→ EXERCISE INSTRUCTIONS: Set down all the data again. Change nothing.
.....
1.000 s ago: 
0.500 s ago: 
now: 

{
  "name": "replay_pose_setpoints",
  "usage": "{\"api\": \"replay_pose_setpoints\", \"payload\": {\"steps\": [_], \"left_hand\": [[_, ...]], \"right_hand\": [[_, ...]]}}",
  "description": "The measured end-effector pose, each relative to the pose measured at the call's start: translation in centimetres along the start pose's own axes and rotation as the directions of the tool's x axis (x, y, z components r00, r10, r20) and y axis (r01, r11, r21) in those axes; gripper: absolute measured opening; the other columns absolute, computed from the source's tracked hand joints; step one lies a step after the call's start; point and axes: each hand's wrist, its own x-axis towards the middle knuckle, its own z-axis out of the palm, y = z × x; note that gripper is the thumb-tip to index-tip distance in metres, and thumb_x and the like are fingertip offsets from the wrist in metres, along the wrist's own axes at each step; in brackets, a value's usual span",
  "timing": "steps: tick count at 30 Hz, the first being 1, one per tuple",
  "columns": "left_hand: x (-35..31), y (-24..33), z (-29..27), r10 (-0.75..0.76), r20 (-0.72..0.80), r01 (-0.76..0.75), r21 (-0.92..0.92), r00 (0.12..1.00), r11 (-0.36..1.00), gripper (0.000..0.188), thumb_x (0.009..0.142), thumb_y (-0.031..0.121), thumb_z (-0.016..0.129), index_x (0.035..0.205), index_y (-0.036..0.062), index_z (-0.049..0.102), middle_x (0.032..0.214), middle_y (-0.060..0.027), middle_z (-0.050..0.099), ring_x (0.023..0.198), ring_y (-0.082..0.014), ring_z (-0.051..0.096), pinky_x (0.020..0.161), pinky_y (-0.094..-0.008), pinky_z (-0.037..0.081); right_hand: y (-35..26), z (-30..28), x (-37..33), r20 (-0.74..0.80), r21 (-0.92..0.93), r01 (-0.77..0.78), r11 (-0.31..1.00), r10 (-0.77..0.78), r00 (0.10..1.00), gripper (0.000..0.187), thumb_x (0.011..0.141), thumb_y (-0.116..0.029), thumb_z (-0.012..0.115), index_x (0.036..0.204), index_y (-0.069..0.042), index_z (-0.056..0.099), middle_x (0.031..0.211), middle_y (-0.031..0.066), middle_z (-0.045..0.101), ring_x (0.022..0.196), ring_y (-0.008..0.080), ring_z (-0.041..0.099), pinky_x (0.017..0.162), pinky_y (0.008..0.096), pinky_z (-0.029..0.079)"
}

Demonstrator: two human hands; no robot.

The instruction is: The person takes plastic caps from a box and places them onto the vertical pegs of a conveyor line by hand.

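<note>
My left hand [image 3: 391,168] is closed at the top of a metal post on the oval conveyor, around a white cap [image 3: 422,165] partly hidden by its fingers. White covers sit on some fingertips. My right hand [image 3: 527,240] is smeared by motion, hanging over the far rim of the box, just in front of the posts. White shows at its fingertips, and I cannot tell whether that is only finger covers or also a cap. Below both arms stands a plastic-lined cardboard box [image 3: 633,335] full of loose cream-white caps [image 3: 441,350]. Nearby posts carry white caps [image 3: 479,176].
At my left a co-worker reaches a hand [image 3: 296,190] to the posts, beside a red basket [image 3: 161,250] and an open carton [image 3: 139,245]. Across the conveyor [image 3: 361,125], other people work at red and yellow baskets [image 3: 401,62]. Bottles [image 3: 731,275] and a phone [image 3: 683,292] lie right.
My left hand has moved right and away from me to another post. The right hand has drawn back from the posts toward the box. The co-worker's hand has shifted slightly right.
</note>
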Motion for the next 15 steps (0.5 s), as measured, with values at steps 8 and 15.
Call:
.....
→ EXERCISE SOLUTION:
1.000 s ago: 
0.500 s ago: 
now: 

{
  "name": "replay_pose_setpoints",
  "usage": "{\"api\": \"replay_pose_setpoints\", \"payload\": {\"steps\": [_], \"left_hand\": [[_, ...]], \"right_hand\": [[_, ...]]}}",
  "description": "The measured end-effector pose, each relative to the pose measured at the call's start: translation in centimetres along the start pose's own axes and rotation as the directions of the tool's x axis (x, y, z components r00, r10, r20) and y axis (r01, r11, r21) in those axes; gripper: absolute measured opening; the other columns absolute, computed from the source's tracked hand joints; step one lies a step after the call's start; point and axes: each hand's wrist, its own x-axis towards the middle knuckle, its own z-axis out of the palm, y = z × x; note that gripper is the thumb-tip to index-tip distance in metres, and thumb_x and the like are fingertip offsets from the wrist in metres, along the wrist's own axes at each step; in brackets, a value's usual span",
  "timing": "steps: tick count at 30 Hz, the first being 1, one per tuple",
  "columns": "left_hand: x (-35..31), y (-24..33), z (-29..27), r10 (-0.75..0.76), r20 (-0.72..0.80), r01 (-0.76..0.75), r21 (-0.92..0.92), r00 (0.12..1.00), r11 (-0.36..1.00), gripper (0.000..0.188), thumb_x (0.009..0.142), thumb_y (-0.031..0.121), thumb_z (-0.016..0.129), index_x (0.035..0.205), index_y (-0.036..0.062), index_z (-0.049..0.102), middle_x (0.032..0.214), middle_y (-0.060..0.027), middle_z (-0.050..0.099), ring_x (0.023..0.198), ring_y (-0.082..0.014), ring_z (-0.051..0.096), pinky_x (0.020..0.161), pinky_y (-0.094..-0.008), pinky_z (-0.037..0.081); right_hand: y (-35..26), z (-30..28), x (-37..33), r20 (-0.74..0.80), r21 (-0.92..0.93), r01 (-0.77..0.78), r11 (-0.31..1.00), r10 (-0.77..0.78), r00 (0.10..1.00), gripper (0.000..0.187), thumb_x (0.011..0.141), thumb_y (-0.116..0.029), thumb_z (-0.012..0.115), index_x (0.036..0.204), index_y (-0.069..0.042), index_z (-0.056..0.099), middle_x (0.031..0.211), middle_y (-0.031..0.066), middle_z (-0.045..0.101), ring_x (0.022..0.196), ring_y (-0.008..0.080), ring_z (-0.041..0.099), pinky_x (0.017..0.162), pinky_y (0.008..0.096), pinky_z (-0.029..0.079)"
}

Demonstrator: two human hands; no robot.

The instruction is: The person takes plastic caps from a box and places them onto the vertical pegs of a conveyor line by hand.

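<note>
My left hand [image 3: 391,168] is closed at the top of a metal post on the oval conveyor, around a white cap [image 3: 422,165] partly hidden by its fingers. White covers sit on some fingertips. My right hand [image 3: 527,240] is smeared by motion, hanging over the far rim of the box, just in front of the posts. White shows at its fingertips, and I cannot tell whether that is only finger covers or also a cap. Below both arms stands a plastic-lined cardboard box [image 3: 633,335] full of loose cream-white caps [image 3: 441,350]. Nearby posts carry white caps [image 3: 479,176].
At my left a co-worker reaches a hand [image 3: 296,190] to the posts, beside a red basket [image 3: 161,250] and an open carton [image 3: 139,245]. Across the conveyor [image 3: 361,125], other people work at red and yellow baskets [image 3: 401,62]. Bottles [image 3: 731,275] and a phone [image 3: 683,292] lie right.
My left hand has moved right and away from me to another post. The right hand has drawn back from the posts toward the box. The co-worker's hand has shifted slightly right.
</note>
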Motion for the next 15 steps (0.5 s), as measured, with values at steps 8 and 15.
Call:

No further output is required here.